TASK INSTRUCTIONS — Only these lines of the data below are wanted: the one with "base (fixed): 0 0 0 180", the one with "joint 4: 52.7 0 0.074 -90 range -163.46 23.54", and any lines between them, each repeated exactly.
○ ○ ○ ○ ○
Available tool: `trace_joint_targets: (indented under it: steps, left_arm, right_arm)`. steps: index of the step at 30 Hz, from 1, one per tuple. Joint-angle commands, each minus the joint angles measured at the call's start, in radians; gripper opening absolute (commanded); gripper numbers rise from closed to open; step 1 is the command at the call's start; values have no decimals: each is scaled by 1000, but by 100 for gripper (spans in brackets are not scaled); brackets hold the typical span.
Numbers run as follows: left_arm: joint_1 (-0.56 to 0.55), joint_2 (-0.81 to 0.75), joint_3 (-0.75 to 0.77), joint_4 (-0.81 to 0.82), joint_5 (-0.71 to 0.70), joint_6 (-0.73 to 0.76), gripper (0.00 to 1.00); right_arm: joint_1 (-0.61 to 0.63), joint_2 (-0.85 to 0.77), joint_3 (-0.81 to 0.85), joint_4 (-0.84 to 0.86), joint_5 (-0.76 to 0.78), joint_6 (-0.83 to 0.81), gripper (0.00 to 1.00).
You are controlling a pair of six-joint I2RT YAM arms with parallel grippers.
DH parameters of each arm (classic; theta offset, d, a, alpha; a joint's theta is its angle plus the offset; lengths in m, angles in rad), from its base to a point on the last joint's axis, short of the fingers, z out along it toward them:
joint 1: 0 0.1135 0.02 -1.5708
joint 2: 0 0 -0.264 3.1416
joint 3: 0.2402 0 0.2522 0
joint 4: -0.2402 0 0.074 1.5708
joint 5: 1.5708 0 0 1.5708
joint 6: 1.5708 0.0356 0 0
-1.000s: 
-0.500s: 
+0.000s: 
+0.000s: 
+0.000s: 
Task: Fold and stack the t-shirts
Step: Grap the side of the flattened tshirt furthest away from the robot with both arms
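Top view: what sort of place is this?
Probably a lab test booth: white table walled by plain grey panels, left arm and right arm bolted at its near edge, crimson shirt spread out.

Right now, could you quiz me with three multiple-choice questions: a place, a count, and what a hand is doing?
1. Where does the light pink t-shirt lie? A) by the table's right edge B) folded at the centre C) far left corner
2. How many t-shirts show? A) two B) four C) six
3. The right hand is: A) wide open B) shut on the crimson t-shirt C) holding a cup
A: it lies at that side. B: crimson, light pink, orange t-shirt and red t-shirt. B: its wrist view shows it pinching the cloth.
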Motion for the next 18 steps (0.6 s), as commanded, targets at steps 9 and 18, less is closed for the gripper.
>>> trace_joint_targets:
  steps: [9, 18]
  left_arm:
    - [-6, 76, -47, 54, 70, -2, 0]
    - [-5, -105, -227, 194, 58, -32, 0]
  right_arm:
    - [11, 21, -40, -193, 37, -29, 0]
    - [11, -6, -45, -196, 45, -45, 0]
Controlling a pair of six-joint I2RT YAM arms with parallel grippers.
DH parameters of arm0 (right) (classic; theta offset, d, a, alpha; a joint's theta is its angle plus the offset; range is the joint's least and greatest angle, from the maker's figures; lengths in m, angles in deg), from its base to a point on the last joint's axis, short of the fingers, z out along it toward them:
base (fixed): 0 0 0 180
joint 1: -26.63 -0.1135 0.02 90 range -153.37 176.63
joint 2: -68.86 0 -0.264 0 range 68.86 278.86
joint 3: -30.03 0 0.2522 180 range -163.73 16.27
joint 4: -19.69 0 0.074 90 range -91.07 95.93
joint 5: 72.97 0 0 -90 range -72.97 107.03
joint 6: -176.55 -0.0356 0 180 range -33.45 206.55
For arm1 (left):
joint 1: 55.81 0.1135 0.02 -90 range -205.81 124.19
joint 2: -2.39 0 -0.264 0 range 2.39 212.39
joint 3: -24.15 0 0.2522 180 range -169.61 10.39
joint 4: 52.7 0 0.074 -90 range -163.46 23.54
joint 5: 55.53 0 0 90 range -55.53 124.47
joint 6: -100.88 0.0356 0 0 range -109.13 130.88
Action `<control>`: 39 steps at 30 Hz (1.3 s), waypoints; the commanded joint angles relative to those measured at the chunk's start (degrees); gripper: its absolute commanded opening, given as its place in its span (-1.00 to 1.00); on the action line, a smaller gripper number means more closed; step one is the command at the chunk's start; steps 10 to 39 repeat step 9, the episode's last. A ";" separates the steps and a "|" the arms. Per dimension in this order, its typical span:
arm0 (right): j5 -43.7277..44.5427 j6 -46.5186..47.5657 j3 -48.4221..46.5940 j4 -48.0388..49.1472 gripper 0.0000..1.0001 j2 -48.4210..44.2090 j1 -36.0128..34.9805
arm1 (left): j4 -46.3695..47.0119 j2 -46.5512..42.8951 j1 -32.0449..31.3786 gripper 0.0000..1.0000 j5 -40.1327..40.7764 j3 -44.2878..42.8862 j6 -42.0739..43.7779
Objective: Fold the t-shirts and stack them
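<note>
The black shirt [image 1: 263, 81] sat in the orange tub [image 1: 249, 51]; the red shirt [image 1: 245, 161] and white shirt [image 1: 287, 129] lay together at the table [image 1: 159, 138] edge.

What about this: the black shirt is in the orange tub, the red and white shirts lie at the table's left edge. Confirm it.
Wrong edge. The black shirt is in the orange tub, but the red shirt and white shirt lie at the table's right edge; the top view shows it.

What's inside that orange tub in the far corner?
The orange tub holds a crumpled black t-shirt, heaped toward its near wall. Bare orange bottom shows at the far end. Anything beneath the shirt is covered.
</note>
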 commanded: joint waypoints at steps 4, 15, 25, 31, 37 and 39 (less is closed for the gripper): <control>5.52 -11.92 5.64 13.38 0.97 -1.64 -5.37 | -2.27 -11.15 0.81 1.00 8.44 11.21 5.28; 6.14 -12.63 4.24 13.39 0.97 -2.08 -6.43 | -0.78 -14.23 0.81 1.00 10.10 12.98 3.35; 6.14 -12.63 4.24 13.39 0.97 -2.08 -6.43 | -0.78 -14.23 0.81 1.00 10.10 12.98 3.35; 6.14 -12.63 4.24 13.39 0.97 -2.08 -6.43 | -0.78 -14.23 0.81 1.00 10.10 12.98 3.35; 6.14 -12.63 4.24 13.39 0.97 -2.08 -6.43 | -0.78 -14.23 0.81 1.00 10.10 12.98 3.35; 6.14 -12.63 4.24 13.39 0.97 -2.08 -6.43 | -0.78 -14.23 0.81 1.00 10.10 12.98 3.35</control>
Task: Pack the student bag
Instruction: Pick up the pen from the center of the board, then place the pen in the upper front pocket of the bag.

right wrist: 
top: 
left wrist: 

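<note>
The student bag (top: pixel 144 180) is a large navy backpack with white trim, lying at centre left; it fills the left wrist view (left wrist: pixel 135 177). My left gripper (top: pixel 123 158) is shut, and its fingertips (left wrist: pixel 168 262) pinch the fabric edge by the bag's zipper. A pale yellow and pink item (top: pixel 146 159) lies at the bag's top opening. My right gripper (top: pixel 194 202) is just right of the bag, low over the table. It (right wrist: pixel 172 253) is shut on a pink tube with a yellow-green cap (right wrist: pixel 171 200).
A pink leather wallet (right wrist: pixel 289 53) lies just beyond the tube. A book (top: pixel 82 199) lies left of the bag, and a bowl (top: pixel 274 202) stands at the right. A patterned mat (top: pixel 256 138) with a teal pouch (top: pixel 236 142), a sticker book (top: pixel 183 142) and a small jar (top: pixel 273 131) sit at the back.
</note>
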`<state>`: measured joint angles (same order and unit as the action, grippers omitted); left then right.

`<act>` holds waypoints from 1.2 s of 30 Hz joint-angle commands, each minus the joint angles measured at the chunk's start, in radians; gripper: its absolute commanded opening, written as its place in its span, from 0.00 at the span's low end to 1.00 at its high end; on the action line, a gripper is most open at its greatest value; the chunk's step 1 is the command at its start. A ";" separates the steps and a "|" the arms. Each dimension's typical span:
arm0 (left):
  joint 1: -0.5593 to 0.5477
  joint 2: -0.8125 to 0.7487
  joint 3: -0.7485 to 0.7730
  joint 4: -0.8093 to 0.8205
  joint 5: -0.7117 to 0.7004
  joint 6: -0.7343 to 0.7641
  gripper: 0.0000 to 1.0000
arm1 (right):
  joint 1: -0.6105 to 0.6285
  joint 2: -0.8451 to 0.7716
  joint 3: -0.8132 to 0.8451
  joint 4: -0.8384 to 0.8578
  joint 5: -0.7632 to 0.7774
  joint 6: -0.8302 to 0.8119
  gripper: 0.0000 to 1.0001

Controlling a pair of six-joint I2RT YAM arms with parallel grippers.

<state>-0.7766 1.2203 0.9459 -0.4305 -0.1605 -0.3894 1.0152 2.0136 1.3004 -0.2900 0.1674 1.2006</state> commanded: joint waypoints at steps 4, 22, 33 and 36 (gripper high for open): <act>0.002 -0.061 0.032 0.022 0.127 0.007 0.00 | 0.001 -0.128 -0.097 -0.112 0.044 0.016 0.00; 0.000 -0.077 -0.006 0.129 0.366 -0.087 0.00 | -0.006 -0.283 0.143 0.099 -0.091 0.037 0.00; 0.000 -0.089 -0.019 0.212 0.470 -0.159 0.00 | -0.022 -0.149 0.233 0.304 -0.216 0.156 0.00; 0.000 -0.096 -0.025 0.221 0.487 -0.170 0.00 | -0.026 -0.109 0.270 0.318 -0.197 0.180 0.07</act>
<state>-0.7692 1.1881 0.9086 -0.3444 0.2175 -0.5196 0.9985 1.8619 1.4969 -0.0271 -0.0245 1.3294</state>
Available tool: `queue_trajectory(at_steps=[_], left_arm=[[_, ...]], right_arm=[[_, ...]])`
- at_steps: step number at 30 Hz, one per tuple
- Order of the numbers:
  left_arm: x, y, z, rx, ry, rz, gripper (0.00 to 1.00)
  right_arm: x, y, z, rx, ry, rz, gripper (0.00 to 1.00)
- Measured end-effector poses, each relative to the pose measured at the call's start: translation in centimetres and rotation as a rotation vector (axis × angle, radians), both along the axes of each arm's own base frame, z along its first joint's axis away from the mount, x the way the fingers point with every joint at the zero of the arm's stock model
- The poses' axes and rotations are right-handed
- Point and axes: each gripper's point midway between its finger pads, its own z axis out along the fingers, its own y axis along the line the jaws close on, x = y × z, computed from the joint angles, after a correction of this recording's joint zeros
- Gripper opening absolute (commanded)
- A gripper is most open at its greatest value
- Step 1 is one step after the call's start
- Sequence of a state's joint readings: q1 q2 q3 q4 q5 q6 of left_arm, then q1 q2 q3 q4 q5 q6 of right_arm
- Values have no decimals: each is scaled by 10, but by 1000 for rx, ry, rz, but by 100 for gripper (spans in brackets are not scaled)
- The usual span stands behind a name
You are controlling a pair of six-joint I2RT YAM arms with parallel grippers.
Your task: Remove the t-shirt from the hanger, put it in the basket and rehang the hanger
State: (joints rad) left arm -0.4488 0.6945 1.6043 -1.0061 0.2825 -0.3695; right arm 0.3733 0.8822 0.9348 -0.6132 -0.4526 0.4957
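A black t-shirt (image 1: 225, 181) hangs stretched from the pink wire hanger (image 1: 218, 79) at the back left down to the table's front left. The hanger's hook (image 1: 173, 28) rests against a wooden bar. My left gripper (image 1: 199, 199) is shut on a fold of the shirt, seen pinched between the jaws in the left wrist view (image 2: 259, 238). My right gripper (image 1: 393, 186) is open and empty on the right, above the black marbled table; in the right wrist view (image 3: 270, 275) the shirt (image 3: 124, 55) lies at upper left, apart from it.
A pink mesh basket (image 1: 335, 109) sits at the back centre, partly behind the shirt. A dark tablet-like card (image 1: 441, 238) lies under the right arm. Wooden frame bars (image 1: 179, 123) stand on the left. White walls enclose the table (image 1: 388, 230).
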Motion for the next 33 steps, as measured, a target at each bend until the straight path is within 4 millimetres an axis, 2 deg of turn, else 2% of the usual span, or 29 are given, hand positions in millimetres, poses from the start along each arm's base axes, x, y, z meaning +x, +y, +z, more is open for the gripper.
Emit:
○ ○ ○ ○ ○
ANSWER FOR THIS EXERCISE —
base (fixed): 0 0 0 180
joint 1: -26.63 -0.1135 0.02 90 range -153.37 176.63
joint 2: -68.86 0 -0.264 0 range 68.86 278.86
joint 3: -30.03 0 0.2522 180 range -163.73 16.27
joint 4: -19.69 0 0.074 90 range -91.07 95.93
joint 5: 72.97 0 0 -90 range -72.97 107.03
joint 6: -176.55 -0.0356 0 180 range -33.45 206.55
For arm1 (left):
joint 1: 55.81 0.1135 0.02 -90 range -205.81 124.19
joint 2: -2.39 0 -0.264 0 range 2.39 212.39
joint 3: -24.15 0 0.2522 180 range -169.61 10.39
joint 4: 52.7 0 0.074 -90 range -163.46 23.54

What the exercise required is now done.